What we’ve seen over the past 20 years is the piecemeal privatizaton of the public-school cafeteria. Cafeterias have essentially become marketers for Big Food — teaching a generation of kids that prefab, reheated “pizza-stuffed meatball bites” is what’s good to eat.
Clearly, some rethinking is in order at USDA around school lunches. Will Vilsack provide it? His pick (USDA press release) for Deputy Under Secretary for Food, Nutrition and Consumer Services (FNCS), Janey Thornton, doesn’t inspire immediate confidence. Thornton’s portfolio includes two key USDA departments: Food and Nutrition Service (FNS) and the Center for Nutrition Policy and Promotion (CNPP). “FNS administers the nation’s food assistance programs. The CNPP develops and promotes dietary guidance that links scientific research to the nutrition needs of consumers,” the USDA press release states. FNS oversees the National School Lunch Program.
On the positive side, Thornton has hands-on experience. She served as School Nutrition Director for Hardin County Schools in Elizabethtown, Ky., for over 25 years, USDA states. Unfortunately, she has also associated herself strongly with the School Nutrition Association (SNA) and its parent, School Nutrition Foundation — both of which strong industry ties. Here is the USDA press release:
Thornton was President of the 55,000-member School Nutrition Association (SNA) during the 2006-2007 school year. She also served as President of the School Nutrition Foundation and was an active member of the Global Child Nutrition Foundation. She has held leadership roles in the Kentucky School Nutrition Association and was Chairwoman of the SNA Public Policy and Legislative Committee.
Groan. Where to begin?

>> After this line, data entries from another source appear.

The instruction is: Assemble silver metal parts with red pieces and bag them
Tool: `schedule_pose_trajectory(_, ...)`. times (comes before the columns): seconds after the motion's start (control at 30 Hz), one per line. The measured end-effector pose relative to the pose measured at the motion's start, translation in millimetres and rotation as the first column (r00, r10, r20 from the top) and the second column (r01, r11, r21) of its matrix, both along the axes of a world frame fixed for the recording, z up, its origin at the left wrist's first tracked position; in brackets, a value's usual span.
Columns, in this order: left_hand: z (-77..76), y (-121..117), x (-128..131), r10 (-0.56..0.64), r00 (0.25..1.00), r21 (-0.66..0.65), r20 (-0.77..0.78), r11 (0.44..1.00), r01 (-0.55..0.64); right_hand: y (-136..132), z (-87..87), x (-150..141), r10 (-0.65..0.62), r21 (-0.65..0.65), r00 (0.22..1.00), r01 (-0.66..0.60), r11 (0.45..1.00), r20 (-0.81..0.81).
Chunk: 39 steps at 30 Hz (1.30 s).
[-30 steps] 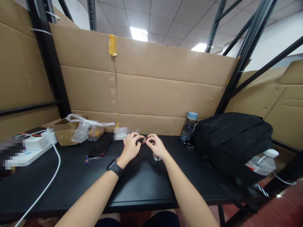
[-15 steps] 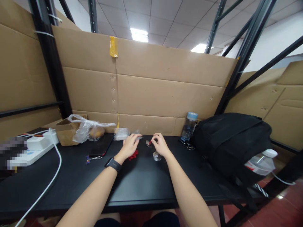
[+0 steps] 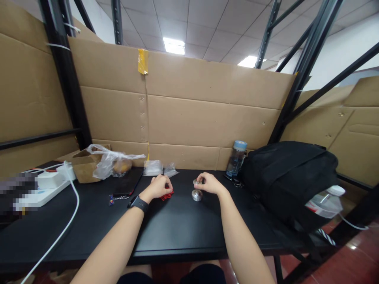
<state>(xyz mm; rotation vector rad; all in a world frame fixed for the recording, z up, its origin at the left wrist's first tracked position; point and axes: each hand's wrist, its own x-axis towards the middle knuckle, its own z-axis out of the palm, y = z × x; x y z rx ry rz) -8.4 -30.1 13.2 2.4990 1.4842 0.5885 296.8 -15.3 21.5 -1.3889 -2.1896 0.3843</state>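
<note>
on the right of the table (image 3: 177, 232) a black backpack (image 3: 287, 169) lies with a blue-capped bottle (image 3: 235, 159) just beside it. on the left are a power strip (image 3: 47, 194), a box (image 3: 89, 169) and a plastic bag (image 3: 105, 165). cardboard (image 3: 189, 118) stands behind.

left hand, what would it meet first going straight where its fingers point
Most likely the red cords, right at the tip of the left hand; whether they touch is hard to tell.

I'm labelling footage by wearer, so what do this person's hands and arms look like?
Both the left hand and the right hand are ungloved, and no sleeves show on the forearms. The left wrist wears a dark watch with a dark band; nothing is visible on the right wrist. Rings are too small to judge.
</note>
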Motion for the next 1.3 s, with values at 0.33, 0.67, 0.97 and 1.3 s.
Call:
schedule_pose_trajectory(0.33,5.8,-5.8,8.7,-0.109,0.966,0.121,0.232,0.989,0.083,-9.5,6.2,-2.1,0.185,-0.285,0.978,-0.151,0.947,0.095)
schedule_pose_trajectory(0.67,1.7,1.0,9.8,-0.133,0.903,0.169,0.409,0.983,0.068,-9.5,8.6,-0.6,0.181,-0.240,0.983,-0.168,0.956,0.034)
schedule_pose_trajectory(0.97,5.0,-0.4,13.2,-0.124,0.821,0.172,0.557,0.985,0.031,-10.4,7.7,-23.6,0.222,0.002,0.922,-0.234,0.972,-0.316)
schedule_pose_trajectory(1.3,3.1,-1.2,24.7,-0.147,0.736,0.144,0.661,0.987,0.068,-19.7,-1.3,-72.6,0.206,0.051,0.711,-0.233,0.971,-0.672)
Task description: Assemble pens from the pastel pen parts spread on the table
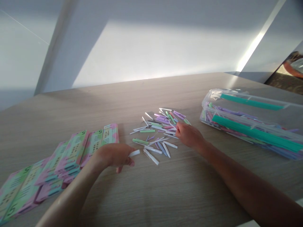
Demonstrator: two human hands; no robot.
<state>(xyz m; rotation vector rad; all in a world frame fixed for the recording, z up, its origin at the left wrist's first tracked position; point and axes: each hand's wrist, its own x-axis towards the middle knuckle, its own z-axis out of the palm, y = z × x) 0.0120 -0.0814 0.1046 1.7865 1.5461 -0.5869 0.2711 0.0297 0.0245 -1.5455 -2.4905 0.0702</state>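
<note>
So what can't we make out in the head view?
All head view:
White piece: inner end, hidden by the left hand.
Right hand: whether it grips a pen; the hand itself hides its fingertips.
Pens: exact count; they overlap.
Boxes: small print, too blurred; leftmost cut off by the left edge.
Bin: far end, cut off by the right edge.

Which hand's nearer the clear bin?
Right. The right hand is at the pens, left of the clear bin; the left hand is farther left, near the boxes.
</note>
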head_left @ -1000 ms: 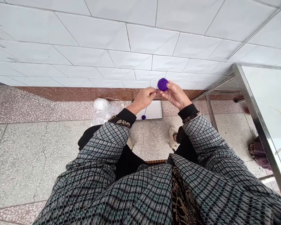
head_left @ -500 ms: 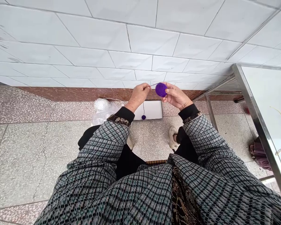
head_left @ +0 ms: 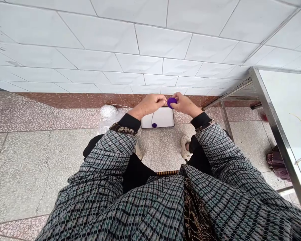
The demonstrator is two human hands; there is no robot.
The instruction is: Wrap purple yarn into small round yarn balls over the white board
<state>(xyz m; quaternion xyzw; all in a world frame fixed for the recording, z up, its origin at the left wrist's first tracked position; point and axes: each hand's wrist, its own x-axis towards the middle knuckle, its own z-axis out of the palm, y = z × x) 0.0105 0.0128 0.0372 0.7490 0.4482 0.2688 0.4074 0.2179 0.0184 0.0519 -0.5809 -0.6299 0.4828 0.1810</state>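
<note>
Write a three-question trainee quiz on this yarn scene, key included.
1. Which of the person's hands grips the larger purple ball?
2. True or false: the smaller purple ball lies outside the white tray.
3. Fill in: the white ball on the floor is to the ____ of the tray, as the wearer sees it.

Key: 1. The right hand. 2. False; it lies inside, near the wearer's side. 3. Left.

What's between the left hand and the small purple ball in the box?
In the head view, a dark strand runs from the edge of the left hand to the small purple ball, across the white box. Nothing else shows between them.
</note>
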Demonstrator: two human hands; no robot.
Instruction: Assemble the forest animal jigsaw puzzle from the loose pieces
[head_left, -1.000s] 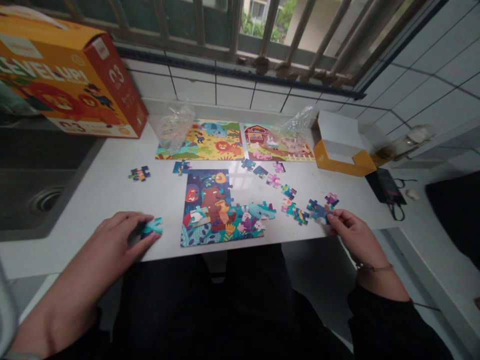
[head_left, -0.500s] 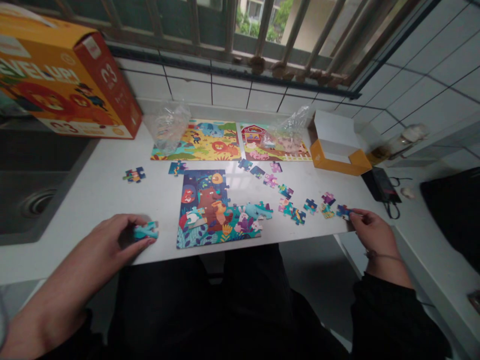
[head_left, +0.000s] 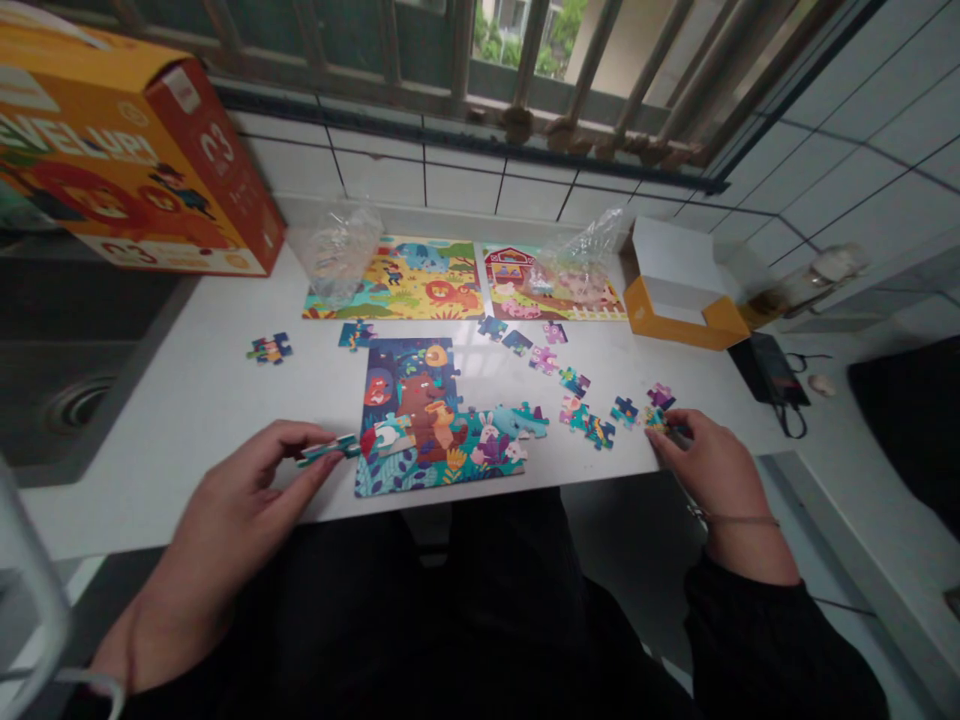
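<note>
**Left hand** (head_left: 247, 500) pinching a teal puzzle piece (head_left: 328, 449) in a narrow grip between thumb and fingers, just beside the partly assembled jigsaw puzzle (head_left: 409, 420) on the white counter (head_left: 187, 410). **Right hand** (head_left: 712, 470) closing narrowly on a small puzzle piece (head_left: 655, 420) at the fingertips, near scattered loose pieces (head_left: 574, 382).

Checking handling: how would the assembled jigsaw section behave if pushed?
The assembled jigsaw section would probably slide flat, but may part at its seams, since the pieces seem only laid together. Its ragged right edge looks likeliest to separate.
</note>
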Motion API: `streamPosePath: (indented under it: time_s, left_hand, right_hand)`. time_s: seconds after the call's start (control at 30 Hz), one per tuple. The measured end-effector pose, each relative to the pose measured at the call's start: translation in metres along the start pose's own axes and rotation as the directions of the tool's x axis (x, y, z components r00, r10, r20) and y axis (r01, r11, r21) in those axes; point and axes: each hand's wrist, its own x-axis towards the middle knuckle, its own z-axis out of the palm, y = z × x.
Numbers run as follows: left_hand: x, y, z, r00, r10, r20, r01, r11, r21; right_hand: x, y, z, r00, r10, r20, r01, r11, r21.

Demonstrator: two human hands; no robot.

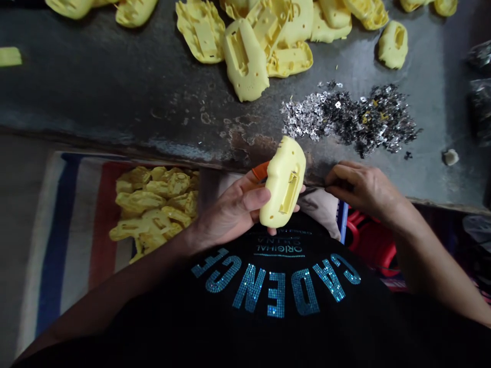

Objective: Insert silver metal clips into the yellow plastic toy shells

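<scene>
The yellow plastic shell (284, 184), cupped in the half-open left hand (230, 207) just off the bench edge (161, 152), could slip if jolted, while the curled right hand (362, 189) may pinch something too thin to make out.

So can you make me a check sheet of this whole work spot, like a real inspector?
surface: dark grey table top, worn, with rusty-looking stains
job's things: yellow plastic shell in the left hand; yellow shells piled on the table and on a striped cloth
clutter: heap of small silvery metal bits; small pale lump
grippers: left hand grips the shell, with an orange item behind it; right hand curled, holding something too thin to tell
cables: nothing seen
surroundings: red plastic seat and dark bags at the right
</scene>
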Motion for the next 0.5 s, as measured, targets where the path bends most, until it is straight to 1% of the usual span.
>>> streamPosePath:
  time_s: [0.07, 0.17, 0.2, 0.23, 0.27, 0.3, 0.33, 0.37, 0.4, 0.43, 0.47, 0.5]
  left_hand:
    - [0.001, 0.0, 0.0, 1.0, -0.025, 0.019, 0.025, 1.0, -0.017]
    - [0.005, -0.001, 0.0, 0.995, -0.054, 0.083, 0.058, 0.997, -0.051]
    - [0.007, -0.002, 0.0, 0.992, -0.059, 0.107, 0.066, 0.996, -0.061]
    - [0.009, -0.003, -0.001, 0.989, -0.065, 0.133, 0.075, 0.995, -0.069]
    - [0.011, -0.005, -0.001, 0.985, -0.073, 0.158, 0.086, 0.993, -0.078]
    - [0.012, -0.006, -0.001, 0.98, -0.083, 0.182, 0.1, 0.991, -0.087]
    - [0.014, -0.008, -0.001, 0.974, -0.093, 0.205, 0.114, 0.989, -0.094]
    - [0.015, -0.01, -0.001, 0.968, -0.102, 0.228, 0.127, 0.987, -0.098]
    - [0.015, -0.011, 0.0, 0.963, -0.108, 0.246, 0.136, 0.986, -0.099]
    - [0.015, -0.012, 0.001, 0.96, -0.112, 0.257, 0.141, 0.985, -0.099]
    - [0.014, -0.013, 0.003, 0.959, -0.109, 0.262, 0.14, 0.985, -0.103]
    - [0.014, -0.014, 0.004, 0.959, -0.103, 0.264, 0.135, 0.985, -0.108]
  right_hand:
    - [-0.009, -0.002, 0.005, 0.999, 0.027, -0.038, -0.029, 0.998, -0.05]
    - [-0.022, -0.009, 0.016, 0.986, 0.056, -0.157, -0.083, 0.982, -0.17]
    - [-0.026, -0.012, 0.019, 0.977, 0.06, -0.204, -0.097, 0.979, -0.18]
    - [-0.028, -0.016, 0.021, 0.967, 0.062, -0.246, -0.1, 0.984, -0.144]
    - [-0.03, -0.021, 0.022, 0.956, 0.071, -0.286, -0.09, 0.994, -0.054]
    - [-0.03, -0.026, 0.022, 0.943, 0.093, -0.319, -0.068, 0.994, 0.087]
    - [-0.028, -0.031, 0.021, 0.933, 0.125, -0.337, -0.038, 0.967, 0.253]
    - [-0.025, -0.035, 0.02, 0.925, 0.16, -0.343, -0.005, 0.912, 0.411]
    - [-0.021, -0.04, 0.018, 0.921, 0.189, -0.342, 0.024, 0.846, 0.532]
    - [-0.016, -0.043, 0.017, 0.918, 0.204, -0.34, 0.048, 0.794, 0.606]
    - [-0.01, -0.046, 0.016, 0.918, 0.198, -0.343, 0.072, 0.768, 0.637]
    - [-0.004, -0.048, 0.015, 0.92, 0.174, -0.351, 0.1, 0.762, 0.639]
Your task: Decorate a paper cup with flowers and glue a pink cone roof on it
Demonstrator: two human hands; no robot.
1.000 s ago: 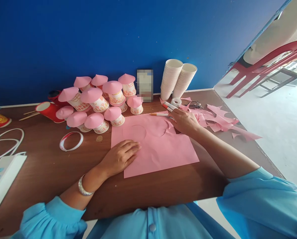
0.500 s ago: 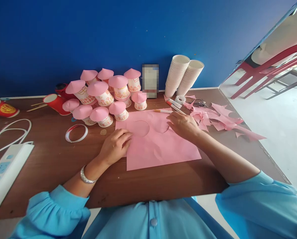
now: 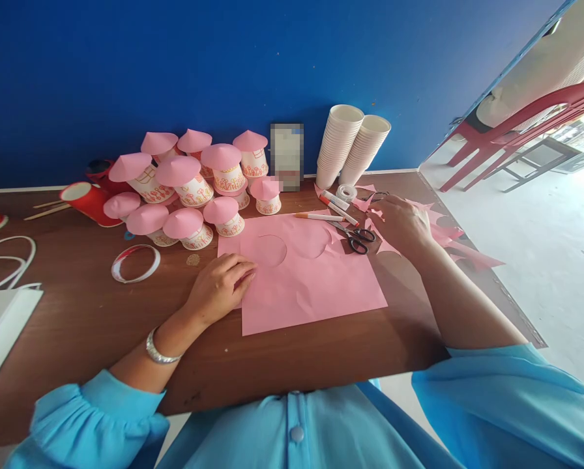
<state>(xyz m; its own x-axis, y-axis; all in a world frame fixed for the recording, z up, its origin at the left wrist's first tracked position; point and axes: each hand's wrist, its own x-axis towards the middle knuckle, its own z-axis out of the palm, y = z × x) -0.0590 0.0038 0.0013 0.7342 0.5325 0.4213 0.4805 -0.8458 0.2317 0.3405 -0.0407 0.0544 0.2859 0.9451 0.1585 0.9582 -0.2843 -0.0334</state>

The SNA is made up of mainly school-cafeteria managers who work (according to the mission statement) “to advance good nutrition for all children.” I don’t want to impugn the motives of the SNA folks, but it seems like they’ve reacted to cut-to-the-bone budgets and lack of funding for kitchen equipment by handing over responsibility for feeding kids to the food industry — which knows how to crank out cheap food at a nice profit.
Ties between SNA/SNF and Big Food are everywhere. The School Nutrition Foundation includes on its board of directors a Tyson marketing exec. And ties to the industrial-meat giant seem to run pretty deep. A recent Tyson press release declares:
The School Nutrition Association (SNA) recently recognized Tyson Food Service team members Gail Ferguson, Deanna Jones and Nikki Loupe with the prestigious mark of professional distinction in the school nutrition industry—the School Nutrition Specialist (SNS) designation—naming Tyson Food Service the SNA industry member with the largest number of SNS credentialed employees.
The SNA’s list of “industry members” is password-protected, but it does name its “industry member advisory board,” which includes execs from high-fructose-corn syrup giant Archer Daniels Midland and Conagra. And its “current industry patron list” makes bracing reading for anyone who would like to see school-lunch reform. It includes ADM, Campbell Soup Company, Cargill Kitchen Solutions, PepsiCo Foodservice, Sara Lee Foods Foodservice, Coca Cola, Tyson Foods, Chicken of the Sea International — a kind of roster of our nation’s most powerful food processors. Here’s what “patrons” get for their trouble — all for the price of $8,500.
Clearly, we’ve got to wrest the School Lunch Program out of the grubby paws of the food industry; cafeterias can no longer be the vehicle through which Big Food markets its cheap-but-profitable junk to children. Will Thornton be the one who brings real change? I’d love to be surprised.